Под суровым взглядом соседки он постучал и, не дожидаясь ответа, вошел в комнату. В глаза сразу же бросились старые афиши, развешанные на давно не крашенных стенах.
– Боже! – он сразу же узнал это лицо. – Борис Могилевский! Звезда тридцатых – сороковых годов. Вот кого он мне напоминал. А я думал, что он умер… – от потрясения Федор не заметил, что говорит вслух.
– Как видишь, жив еще…
Перед ним сидел старик в старом вязаном свитере, замотанный в рваный женский пуховой платок, и в растоптанных войлочных туфлях на ногах. Весь его вид жалкого оборванца никак не вязался с образом киноэкраных героев – молодых, сильных, франтоватых. Да и комната мало подходила на жилище для столь великого человека. Эти четырнадцать метров больше напоминали пристанище гоголевского Плюшкина: разногабаритные стулья, протертый до дыр диван, трюмо с пожелтевшим зеркалом, театральный парик, натянутый на трехлитровую банку, старые афиши и много, много черно-белых фотографий.
– Но как? – Федор в растерянности развел руками. – Как вы оказались здесь?!
– Это моя расплата за любвеобильность, – улыбнулся старик. – От четырех жен я всегда уходил с одним чемоданом в руках.
– А ваша работа? – Федор никак не мог отойти от потрясения. – Вы же эпоха! Легенда! Вам же цены нет, а вы на вахте сидите?!
– Как видишь, цена есть, – грустно вздохнул он. – Выпал из обоймы. Да и пил я много, в общем, сам виноват, – он устало махнул рукой. – А насчет работы? Спасибо, что хоть сюда взяли, все рядом с молодыми…
Они проговорили весь вечер, вернее, говорил Михеич, а Федор вдруг понял, как хорошо слушать о чужой, непутевой жизни, тогда своя – хотя бы на миг, но уже кажется прекрасной. Он уходил из этого дома с тяжелым сердцем и знал, что обязательно вернется.

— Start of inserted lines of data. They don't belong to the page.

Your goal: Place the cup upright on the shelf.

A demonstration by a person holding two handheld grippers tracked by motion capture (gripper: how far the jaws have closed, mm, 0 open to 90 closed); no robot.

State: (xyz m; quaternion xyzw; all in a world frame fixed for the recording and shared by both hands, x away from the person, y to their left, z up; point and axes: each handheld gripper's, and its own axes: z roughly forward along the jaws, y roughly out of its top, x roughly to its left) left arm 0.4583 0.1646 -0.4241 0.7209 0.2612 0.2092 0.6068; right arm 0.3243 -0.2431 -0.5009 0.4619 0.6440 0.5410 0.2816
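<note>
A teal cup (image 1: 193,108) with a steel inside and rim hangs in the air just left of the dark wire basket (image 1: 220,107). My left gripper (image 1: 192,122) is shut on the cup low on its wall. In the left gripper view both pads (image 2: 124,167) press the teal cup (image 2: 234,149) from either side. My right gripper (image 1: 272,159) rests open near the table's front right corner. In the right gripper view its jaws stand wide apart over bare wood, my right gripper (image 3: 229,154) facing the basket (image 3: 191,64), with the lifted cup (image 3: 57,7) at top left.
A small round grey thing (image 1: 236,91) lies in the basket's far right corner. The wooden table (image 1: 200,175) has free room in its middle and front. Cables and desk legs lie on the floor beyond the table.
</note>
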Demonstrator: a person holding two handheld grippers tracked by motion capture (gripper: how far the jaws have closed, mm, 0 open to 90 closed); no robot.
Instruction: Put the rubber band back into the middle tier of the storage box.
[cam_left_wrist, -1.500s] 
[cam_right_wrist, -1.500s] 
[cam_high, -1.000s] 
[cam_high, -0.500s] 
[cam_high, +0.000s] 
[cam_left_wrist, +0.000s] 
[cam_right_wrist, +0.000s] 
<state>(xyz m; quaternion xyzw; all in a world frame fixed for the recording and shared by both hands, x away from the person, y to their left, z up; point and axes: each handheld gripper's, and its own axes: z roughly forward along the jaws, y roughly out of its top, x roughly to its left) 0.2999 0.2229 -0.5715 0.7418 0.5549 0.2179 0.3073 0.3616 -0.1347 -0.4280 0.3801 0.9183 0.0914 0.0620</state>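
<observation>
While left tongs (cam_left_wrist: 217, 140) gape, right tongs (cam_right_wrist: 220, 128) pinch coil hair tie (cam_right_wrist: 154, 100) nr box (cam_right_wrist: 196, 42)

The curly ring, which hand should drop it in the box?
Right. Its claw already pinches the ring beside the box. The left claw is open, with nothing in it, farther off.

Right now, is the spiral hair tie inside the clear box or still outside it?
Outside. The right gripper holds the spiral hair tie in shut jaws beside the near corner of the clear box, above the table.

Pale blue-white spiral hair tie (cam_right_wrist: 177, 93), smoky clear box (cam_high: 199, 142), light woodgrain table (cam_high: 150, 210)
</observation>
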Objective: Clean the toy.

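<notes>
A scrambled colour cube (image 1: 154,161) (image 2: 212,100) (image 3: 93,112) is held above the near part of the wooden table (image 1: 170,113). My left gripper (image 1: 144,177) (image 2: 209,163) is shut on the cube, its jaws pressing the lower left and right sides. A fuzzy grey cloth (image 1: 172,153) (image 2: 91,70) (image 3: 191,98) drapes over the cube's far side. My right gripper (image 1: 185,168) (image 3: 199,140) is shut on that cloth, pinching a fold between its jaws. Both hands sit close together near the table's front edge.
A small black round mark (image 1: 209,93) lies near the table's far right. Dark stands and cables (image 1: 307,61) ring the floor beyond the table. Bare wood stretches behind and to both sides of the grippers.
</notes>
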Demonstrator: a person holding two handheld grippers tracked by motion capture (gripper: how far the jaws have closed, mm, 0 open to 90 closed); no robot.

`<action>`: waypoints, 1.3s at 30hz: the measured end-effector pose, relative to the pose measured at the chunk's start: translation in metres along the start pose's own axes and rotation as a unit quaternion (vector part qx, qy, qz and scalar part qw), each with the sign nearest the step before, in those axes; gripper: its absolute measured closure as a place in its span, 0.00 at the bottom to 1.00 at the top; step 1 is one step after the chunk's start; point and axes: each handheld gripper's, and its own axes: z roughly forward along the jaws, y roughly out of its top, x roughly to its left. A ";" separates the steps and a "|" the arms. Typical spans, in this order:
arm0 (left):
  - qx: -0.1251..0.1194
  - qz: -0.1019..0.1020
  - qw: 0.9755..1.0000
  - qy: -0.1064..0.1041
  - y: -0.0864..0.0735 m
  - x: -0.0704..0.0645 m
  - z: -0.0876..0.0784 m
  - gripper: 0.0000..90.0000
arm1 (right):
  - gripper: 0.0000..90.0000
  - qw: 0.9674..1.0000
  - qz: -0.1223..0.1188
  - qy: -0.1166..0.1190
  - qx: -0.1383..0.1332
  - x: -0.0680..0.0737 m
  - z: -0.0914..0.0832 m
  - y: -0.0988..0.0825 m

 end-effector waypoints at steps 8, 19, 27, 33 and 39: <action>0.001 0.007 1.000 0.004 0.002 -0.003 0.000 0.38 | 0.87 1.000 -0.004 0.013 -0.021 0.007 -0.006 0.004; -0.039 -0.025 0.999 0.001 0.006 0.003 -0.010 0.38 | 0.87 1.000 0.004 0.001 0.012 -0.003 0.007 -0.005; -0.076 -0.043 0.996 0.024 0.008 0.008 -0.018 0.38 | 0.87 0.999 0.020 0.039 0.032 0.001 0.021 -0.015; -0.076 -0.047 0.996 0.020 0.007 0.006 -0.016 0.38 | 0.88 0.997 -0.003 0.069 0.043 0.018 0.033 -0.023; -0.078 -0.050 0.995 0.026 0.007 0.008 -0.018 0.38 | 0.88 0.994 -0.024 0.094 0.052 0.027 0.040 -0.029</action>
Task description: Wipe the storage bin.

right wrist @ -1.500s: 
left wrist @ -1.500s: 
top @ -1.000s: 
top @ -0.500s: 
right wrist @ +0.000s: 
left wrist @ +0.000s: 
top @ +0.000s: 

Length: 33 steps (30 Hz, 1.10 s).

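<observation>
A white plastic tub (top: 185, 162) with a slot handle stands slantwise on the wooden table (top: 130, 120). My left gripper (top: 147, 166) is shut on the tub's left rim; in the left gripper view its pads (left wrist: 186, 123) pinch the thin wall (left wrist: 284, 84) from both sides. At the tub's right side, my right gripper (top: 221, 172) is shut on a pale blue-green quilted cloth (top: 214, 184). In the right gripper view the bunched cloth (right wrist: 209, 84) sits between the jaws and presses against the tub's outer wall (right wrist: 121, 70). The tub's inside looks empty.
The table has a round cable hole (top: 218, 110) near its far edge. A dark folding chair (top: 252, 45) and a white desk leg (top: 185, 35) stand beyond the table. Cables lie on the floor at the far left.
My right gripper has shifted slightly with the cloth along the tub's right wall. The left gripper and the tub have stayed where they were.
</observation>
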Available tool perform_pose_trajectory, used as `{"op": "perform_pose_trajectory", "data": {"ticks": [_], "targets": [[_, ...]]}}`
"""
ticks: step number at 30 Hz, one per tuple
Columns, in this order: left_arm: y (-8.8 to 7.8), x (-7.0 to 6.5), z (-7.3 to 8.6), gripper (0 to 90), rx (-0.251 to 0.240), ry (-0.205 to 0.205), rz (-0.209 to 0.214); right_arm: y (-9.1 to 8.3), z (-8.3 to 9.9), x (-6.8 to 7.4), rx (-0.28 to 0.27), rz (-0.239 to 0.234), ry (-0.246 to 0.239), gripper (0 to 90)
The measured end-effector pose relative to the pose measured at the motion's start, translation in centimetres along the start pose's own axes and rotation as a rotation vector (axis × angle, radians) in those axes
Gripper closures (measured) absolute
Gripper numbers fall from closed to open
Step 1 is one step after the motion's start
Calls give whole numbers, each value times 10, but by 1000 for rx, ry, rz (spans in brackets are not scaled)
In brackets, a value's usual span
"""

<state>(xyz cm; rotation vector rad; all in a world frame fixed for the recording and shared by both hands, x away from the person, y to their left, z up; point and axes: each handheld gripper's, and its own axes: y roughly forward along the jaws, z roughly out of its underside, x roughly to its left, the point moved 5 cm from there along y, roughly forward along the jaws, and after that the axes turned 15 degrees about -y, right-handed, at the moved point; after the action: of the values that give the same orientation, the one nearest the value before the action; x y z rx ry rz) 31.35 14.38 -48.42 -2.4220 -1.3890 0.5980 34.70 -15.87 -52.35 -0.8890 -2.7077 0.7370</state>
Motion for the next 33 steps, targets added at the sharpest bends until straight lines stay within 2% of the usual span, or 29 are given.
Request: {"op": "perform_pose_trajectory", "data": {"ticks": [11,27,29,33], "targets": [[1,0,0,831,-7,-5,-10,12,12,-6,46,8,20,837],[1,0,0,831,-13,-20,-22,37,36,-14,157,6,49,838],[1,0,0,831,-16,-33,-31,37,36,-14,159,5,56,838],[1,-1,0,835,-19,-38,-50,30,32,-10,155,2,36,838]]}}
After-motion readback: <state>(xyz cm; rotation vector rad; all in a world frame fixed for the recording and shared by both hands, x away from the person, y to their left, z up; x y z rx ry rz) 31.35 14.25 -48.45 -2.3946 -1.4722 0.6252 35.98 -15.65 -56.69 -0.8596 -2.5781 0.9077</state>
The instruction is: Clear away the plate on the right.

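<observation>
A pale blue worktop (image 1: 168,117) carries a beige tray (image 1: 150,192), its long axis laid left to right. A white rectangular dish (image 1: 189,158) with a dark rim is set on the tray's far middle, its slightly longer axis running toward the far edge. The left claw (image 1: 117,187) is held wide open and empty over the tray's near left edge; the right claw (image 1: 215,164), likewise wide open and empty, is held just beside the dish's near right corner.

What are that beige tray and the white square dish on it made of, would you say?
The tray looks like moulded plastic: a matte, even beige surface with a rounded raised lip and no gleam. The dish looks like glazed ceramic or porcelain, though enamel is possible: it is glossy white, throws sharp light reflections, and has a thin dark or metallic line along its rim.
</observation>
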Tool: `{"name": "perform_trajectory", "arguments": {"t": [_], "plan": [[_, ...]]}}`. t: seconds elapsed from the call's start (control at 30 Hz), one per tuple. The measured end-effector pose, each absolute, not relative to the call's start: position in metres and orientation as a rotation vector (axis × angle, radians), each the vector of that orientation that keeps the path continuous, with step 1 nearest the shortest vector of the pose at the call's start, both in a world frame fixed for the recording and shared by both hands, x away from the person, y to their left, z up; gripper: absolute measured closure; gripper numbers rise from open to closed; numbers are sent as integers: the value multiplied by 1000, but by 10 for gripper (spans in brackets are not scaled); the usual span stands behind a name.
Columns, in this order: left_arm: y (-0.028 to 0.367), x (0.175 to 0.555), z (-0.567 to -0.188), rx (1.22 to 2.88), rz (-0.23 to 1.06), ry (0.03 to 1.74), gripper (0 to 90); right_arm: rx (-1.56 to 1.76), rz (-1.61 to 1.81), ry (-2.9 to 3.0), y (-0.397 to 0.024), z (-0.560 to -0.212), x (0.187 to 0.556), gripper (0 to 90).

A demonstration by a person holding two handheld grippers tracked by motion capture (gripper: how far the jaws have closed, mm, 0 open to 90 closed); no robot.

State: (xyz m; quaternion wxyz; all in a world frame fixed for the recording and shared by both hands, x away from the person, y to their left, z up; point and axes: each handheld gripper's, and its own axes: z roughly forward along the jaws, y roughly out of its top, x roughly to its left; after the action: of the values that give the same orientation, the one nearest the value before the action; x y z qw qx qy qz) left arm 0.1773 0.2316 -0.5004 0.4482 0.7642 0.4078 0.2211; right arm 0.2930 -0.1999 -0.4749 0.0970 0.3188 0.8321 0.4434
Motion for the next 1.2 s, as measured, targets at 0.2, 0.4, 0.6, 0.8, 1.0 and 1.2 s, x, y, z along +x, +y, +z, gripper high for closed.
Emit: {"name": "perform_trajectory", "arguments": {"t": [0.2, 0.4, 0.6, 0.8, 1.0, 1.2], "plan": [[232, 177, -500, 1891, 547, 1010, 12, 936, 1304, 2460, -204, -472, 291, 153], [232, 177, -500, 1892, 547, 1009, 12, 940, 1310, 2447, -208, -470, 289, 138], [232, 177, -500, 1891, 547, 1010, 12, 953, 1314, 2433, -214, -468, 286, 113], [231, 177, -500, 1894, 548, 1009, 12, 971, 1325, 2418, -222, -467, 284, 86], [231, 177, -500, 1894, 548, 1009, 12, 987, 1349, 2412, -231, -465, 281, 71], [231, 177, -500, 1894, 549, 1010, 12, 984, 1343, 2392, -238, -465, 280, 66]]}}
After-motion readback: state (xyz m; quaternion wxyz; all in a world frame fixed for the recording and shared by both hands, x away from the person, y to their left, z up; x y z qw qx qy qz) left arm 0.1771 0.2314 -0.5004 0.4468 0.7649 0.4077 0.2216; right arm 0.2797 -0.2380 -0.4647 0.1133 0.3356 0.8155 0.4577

«Какая странная штука судьба! Ведь это Борис Могилевский, которого поклонники носили на руках, вожди засыпали подарками. Любимец и баловень фортуны. И каков конец его жизни? Такой печальный и абсолютно бессмысленный. Выживание».
Федор помогал Михеичу чем мог, доставал лекарства, приносил продукты, но он понимал, что старику дороги не эти, пусть и жизненно необходимые вещи, он дорожит общением, возможностью поделиться своей прошлой радостью и сегодняшним стариковским брюзжанием. Федор видел, как горели его глаза, как разглаживались морщинки и распрямлялись плечи. Жизнь подарила им удивительный подарок. Старому – возможность поделиться опытом и надеждой, что он еще не зря ходит по земле, а молодому – большого учителя и индивидуальные занятия с Мастером.
– Почему у меня так не получается? – Федор только что снялся в своем первом фильме и делился с Михеичем впечатлениями об игре уже немолодого актера Воронина. – И роль маленькая, пара эпизодов, а такое чувство, что он и есть главный герой!
– У Воронина старая школа. Пойми, что существует разница между тем, чему учат, и как это использовать. – Михеич сидел в кресле, закутав ноги теплым пледом. – Понимаешь, мы умеем читать между строк, а вот как научиться говорить молчанием, расставлять акценты паузами? Это могут не многие. Мы работали в условиях жесточайшего контроля и цензуры, но мы доносили отголоски правды, потому что пропускали ее через себя.